Culture, too, was not unknown in Aberdeen. We had the example of the Aberdonian witches burnt at the stake to remember. We even once caught sight of the Northern Lights of Old Aberdeen, and Marischal College, a centre of culture. Maybe.

Let me tell you how beautiful Dyce was in the 1950s – then it was an airport but a pre-oil airport in Aberdeen. My mother took her three sons brambling then, we collected a huge amount of berries which when washed and the grubs were washed out, made an enormous amount of very beautiful jams, all carefully labelled so we knew when and how and where the brambles were collected. The streams were clean, in Ballater, on the Dee, you could even guddle trout, you could see the Cairngorms from my house, and walk a few miles you would be in the middle of a rural idyll – well, it’s Scotland. But the Red Admirals flew, the summers were sunny, and the light was pure and free, without taint of American missionaries in the Western Isles.

Dyce is now a nightmare of helicopters and international frights.

In my childhood there was a lot of conflict between the Presbyterians and the Catholics. The Boy’s Brigade was the Protestant version of the Cubs and Scouts. As I had been brought up a Catholic, therefore I was expected to adhere to the Catholic Cubs and Scouts. Guess what? I got expelled, actually framed. This was an East Coast version of the war between Protestants and Catholics in Glasgow, Liverpool and Belfast. As I was a hybrid, I could never quite answer the Aberdonian question. “Fit are ye?” – my mum was a proddie and my dad a Catholic. A beating up always ensued as I attempted to cut the Gordian Knot.

I learned gang warfare in Aberdeen. There was the Mastrick Gang, our gang, and another gang based in the estates. We were the hunted, we learned to fear the gang from the estate because it had no chivalry, nor beauty. They just wanted to hunt us through the beautiful parts of Aberdeen. We were the Cummings Park Gang. We saw what Old Aberdeen was like, complete with Gypsy caravanserai. We were just kiddies, but gang warfare in the 1950s in Aberdeen was far, far more vicious than in Central South LA today. There was little mercy, and far less compassion. The mean gang not only tortured kids, but tortured animals. When I saw the mean gang roasting a tortoise to the sound of skylarks and peewits, I realised Aberdeen was no paradise.

England was a very very rude awakening after the sort of very but not so  beautiful Auld Aberdeen.
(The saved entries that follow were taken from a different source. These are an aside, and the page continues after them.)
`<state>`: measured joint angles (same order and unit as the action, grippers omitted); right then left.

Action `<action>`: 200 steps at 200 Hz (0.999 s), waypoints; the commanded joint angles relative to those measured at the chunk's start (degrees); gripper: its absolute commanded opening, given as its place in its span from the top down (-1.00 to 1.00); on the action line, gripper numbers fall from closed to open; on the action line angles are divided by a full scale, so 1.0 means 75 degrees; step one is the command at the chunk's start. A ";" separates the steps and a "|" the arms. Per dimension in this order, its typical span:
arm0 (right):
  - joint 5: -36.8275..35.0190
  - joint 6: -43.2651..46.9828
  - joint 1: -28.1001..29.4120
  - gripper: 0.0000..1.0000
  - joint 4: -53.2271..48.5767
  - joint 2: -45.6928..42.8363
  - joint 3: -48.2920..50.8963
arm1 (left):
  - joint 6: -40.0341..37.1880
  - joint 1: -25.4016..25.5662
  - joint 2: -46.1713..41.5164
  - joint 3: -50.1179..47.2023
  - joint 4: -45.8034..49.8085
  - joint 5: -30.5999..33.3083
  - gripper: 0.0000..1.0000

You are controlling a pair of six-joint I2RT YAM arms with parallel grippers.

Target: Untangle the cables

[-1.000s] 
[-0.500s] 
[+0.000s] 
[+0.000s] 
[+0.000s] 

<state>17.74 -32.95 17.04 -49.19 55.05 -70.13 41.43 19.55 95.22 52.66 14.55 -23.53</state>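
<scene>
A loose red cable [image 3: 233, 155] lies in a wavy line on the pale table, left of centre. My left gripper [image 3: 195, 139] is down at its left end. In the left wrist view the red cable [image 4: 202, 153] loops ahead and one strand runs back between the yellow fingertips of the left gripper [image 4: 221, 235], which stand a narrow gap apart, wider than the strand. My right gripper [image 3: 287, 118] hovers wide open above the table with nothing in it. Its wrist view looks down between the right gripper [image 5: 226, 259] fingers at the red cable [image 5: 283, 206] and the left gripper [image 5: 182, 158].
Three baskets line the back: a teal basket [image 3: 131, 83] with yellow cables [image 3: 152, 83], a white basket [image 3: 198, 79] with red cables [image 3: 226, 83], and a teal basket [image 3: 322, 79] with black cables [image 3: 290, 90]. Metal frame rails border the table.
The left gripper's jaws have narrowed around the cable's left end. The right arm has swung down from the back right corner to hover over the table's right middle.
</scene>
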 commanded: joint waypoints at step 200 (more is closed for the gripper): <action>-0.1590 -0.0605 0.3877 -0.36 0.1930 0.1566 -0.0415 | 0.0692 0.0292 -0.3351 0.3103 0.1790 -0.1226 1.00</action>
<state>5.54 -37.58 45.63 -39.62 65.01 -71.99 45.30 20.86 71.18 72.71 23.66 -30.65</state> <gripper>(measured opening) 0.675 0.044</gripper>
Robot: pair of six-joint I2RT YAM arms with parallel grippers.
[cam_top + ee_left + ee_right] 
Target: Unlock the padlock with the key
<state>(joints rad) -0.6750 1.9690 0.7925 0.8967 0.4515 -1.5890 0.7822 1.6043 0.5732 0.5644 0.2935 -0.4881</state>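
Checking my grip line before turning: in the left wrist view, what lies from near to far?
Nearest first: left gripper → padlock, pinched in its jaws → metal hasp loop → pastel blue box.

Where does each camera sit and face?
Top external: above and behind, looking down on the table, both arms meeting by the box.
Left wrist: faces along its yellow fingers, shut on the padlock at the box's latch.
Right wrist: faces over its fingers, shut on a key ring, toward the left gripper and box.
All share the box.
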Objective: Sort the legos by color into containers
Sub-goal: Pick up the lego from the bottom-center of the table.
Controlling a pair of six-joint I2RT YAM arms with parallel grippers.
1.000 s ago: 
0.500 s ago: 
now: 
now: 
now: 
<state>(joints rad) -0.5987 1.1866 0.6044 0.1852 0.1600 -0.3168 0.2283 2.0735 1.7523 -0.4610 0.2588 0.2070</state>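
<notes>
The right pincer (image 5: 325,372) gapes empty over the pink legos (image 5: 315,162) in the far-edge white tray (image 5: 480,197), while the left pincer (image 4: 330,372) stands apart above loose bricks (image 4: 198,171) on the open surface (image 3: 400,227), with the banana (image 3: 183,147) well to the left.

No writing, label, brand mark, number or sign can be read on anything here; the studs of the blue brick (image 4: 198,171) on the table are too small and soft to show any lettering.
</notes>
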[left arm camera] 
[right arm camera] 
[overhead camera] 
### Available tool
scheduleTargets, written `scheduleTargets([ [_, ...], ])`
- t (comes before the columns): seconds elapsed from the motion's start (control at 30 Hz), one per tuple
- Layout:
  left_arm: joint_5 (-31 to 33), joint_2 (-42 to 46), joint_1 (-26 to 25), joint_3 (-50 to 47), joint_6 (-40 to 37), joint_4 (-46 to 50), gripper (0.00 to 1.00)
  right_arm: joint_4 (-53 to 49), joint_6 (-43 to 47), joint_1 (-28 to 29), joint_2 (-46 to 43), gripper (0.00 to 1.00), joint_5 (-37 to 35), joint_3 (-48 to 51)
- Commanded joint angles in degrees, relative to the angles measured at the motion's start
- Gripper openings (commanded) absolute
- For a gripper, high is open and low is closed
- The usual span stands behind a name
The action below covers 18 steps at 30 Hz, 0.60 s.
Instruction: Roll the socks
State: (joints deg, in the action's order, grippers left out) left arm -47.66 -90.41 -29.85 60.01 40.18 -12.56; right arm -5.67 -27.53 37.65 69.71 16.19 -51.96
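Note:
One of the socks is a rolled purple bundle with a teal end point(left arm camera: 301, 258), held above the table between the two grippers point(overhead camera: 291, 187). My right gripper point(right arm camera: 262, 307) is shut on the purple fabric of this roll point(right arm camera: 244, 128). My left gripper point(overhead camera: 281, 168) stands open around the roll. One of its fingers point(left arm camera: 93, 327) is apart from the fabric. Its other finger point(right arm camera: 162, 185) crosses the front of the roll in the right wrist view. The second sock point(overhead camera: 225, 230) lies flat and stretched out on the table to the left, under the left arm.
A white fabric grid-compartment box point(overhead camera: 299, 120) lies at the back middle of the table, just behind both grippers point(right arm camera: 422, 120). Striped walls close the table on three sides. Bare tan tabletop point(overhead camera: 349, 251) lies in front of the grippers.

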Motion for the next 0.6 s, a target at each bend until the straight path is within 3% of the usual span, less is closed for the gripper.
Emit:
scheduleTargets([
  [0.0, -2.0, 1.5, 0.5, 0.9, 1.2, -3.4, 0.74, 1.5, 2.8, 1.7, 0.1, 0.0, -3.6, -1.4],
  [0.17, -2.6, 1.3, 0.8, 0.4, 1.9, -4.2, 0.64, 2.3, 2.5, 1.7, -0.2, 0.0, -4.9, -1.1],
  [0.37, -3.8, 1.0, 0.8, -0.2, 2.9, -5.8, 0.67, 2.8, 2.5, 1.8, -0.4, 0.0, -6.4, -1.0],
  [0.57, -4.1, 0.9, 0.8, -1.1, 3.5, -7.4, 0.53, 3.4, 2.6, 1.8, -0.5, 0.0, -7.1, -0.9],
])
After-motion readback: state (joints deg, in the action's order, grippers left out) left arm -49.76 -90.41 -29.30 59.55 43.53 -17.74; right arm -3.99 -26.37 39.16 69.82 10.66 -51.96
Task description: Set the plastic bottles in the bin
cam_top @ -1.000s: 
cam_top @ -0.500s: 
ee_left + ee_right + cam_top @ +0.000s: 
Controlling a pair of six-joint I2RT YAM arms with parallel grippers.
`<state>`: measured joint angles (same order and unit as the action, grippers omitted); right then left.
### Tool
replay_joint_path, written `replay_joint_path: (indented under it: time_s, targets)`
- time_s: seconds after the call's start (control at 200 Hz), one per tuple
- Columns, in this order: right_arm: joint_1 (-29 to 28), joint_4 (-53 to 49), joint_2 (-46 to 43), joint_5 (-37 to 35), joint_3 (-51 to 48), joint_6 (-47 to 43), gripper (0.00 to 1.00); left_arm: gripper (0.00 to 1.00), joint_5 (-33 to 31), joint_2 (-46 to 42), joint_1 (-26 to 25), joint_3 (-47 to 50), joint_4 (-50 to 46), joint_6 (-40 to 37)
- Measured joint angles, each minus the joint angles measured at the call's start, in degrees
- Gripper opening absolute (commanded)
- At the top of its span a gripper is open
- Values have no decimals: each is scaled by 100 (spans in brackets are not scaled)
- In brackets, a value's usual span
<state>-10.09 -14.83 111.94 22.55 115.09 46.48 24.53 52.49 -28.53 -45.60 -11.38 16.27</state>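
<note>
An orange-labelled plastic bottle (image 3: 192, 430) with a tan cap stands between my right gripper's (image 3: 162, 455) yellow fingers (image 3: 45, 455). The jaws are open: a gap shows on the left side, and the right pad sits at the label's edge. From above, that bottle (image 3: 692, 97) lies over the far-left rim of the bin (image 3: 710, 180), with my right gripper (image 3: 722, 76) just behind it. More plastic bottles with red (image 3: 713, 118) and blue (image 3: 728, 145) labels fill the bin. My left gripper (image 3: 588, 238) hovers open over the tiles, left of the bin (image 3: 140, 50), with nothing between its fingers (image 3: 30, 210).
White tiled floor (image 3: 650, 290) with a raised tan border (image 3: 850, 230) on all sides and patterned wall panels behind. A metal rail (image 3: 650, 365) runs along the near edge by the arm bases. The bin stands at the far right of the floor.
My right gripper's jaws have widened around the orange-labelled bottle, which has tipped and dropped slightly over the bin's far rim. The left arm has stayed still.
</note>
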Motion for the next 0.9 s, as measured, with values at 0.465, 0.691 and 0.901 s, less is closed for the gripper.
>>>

One response to “I wasn’t supposed to live, but I did

  1. Delightful essay, Mike. I enjoyed it so much and learned something of a great deal more over my head. Would you sometime elaborate on ” the hated Rob Roy”; is this a Catholic or Low-lander disposition? I’m also curious about clan feuds such as that between the Campbell’s and the MacDonald’s. We have all the surnames where I live in SC, plus all the sept names, as well as Huguenot names. I’ve often wondered if the feud is here in the new world. I can say that I’ve been harassed by both a Campbell and a Graham, but I can’t say it was because of a feud, but based in cruelty and spite, nonetheless.

    Have you ever come across the beliefs of the Irish and Scots being descendants of the 10 Lost Tribes in slavery via the Scythians who in turn are descendants of Japheth? Who knew? Somebody on wibble had it all down pat.

    I believe that faiths are a culture of insanities, but it’s dysfunction that the world operates on.